• [TO DO]: Could you output, exactly and with nothing else, every line from the one that contains "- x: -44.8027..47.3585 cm" through the last line of the listing below?
Segment Start: DATASET CONTENT
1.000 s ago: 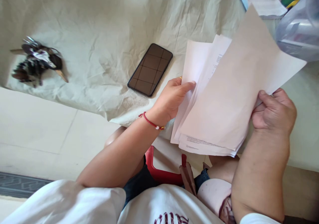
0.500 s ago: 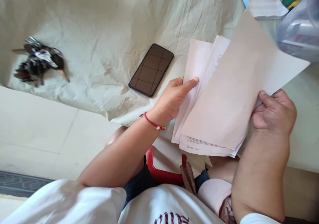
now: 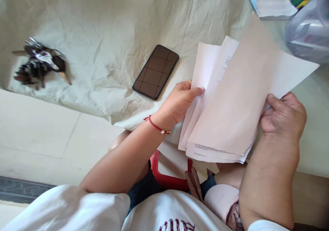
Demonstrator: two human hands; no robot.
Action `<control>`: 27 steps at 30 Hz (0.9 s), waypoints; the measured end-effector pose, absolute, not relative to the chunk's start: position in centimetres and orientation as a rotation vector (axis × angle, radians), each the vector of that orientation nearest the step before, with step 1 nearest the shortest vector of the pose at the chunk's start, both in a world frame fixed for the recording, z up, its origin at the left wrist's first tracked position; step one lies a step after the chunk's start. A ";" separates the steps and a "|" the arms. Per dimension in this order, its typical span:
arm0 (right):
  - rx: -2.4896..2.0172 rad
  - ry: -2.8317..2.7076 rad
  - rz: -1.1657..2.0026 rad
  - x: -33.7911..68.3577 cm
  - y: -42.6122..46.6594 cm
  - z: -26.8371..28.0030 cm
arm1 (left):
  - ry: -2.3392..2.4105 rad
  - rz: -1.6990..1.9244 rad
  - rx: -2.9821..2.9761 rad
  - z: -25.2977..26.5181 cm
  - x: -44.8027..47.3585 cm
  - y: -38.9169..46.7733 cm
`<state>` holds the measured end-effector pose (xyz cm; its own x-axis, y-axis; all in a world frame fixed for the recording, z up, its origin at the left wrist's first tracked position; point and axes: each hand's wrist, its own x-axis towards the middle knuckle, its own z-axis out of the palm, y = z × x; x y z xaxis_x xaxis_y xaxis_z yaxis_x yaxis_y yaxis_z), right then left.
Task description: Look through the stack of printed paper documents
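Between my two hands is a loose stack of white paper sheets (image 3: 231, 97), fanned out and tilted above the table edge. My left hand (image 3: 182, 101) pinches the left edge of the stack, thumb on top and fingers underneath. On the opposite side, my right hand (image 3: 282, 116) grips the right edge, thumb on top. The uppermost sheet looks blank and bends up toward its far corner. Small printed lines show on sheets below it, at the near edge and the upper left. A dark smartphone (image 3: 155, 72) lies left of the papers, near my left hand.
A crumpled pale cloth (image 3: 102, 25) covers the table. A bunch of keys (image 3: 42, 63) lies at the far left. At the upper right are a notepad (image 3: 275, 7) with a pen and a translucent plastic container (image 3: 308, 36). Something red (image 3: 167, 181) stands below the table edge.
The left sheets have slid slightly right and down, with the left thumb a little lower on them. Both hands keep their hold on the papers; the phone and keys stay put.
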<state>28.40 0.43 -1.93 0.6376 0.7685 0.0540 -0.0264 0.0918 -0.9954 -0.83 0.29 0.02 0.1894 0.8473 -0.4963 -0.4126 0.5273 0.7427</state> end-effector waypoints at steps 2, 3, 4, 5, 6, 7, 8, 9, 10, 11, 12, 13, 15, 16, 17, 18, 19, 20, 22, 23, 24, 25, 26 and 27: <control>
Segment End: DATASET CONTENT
• [SOLUTION FOR THIS PROBLEM]:
  - x: -44.8027..47.3585 cm
  - y: -38.9169..46.7733 cm
`<state>` holds the measured end-effector pose (xyz cm; its own x-axis, y-axis; all in a world frame fixed for the recording, z up, its origin at the left wrist's first tracked position; point and axes: each hand's wrist, its own x-axis towards the middle knuckle, its own z-axis out of the palm, y = z × x; x y z xaxis_x xaxis_y xaxis_z yaxis_x yaxis_y yaxis_z), right then left.
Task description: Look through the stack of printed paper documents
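Between my two hands is a loose stack of white paper sheets (image 3: 231, 97), fanned out and tilted above the table edge. My left hand (image 3: 182, 101) pinches the left edge of the stack, thumb on top and fingers underneath. On the opposite side, my right hand (image 3: 282, 116) grips the right edge, thumb on top. The uppermost sheet looks blank and bends up toward its far corner. Small printed lines show on sheets below it, at the near edge and the upper left. A dark smartphone (image 3: 155, 72) lies left of the papers, near my left hand.
A crumpled pale cloth (image 3: 102, 25) covers the table. A bunch of keys (image 3: 42, 63) lies at the far left. At the upper right are a notepad (image 3: 275, 7) with a pen and a translucent plastic container (image 3: 308, 36). Something red (image 3: 167, 181) stands below the table edge.
The left sheets have slid slightly right and down, with the left thumb a little lower on them. Both hands keep their hold on the papers; the phone and keys stay put.
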<state>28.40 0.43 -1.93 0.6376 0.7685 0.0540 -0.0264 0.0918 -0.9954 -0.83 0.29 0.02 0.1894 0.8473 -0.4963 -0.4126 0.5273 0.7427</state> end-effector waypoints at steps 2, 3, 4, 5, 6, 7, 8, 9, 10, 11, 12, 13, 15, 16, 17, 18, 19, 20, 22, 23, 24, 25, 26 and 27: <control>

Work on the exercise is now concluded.